→ Task statement:
Return the lines below that contain "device".

*** Task material ***

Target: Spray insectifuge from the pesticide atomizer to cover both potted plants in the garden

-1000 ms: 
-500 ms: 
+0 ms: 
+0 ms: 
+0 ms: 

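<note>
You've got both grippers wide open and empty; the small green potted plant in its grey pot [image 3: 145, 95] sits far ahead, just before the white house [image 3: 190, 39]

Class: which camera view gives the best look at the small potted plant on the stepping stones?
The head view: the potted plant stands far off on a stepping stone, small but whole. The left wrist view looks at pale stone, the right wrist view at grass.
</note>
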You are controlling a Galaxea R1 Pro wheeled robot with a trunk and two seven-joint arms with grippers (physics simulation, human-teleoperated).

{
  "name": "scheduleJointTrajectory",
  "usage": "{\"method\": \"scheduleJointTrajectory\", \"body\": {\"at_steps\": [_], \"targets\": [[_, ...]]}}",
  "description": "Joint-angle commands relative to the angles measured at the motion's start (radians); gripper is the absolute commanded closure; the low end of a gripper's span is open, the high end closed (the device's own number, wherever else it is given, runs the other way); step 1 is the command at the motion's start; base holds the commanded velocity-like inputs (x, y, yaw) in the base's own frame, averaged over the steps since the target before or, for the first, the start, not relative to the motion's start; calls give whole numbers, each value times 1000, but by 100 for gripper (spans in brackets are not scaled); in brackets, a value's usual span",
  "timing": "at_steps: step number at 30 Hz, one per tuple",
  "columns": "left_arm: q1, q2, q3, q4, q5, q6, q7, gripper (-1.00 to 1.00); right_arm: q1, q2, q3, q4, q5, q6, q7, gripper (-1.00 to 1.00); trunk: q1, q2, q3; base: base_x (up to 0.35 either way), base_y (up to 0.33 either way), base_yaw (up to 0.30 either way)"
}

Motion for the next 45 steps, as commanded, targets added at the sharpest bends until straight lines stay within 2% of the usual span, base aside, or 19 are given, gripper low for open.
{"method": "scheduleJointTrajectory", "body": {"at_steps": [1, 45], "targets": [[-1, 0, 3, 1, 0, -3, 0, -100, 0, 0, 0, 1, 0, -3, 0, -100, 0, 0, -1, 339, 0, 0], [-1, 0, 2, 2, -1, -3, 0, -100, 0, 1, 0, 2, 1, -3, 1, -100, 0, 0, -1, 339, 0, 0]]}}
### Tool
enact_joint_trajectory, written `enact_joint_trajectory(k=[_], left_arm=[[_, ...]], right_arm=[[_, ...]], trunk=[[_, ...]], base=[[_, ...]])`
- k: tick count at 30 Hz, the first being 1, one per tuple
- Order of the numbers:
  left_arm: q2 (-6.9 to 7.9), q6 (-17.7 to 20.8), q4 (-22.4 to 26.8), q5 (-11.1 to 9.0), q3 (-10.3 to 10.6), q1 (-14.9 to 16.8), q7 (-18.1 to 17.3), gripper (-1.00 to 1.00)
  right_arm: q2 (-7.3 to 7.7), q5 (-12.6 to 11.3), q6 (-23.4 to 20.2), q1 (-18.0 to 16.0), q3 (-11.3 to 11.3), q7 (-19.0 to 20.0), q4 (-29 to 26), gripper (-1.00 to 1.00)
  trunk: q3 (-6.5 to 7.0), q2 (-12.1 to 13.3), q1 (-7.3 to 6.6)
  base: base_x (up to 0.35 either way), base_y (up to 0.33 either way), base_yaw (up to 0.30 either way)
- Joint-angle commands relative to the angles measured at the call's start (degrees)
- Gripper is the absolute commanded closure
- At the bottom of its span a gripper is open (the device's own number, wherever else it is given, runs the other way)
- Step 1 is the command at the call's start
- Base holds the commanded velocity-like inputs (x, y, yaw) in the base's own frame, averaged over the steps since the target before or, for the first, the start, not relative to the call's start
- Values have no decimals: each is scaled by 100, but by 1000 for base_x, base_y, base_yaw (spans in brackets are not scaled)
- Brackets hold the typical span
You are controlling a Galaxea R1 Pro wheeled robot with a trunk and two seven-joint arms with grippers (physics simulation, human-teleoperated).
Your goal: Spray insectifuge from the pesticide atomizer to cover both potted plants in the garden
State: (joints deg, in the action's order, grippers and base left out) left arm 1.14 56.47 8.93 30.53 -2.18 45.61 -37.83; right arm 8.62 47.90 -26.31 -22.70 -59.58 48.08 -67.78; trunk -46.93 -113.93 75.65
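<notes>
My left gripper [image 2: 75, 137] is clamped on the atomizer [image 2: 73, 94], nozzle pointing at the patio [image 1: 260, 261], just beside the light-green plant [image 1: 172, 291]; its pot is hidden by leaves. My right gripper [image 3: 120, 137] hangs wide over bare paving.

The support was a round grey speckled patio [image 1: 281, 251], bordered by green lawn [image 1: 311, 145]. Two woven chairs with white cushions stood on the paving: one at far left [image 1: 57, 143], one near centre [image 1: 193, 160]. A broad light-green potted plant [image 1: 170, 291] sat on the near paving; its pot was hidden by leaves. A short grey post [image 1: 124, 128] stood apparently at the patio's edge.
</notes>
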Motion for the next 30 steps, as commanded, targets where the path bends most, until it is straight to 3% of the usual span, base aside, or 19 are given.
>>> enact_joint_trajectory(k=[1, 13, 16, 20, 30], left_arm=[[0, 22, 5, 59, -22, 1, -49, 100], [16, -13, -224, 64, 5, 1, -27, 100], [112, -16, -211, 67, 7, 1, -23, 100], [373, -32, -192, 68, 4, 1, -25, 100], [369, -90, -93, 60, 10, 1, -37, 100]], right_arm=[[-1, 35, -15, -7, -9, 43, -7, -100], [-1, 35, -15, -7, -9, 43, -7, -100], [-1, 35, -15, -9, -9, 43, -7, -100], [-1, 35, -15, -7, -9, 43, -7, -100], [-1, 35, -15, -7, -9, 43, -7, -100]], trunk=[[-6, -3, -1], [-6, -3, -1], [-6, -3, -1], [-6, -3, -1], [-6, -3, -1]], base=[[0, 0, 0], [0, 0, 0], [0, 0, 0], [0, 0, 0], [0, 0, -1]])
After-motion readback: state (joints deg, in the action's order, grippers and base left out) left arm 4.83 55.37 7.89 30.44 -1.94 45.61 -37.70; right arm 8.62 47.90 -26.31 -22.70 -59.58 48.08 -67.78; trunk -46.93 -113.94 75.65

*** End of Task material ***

→ The answer:
  "description": "Joint-angle commands relative to the angles measured at the motion's start (radians); gripper is the absolute commanded closure; the low end of a gripper's span is open, the high end closed (the device's own number, wherever else it is given, runs the other way); step 1 is the command at the motion's start; base holds the commanded velocity-like inputs (x, y, yaw) in the base's own frame, averaged over the steps since the target before or, for the first, the start, not relative to the motion's start; calls give whole numbers, each value times 1000, but by 100 for gripper (spans in brackets are not scaled); in brackets, a value's usual span",
- At the bottom of its span a gripper is open (the device's own number, wherever else it is given, runs the other way)

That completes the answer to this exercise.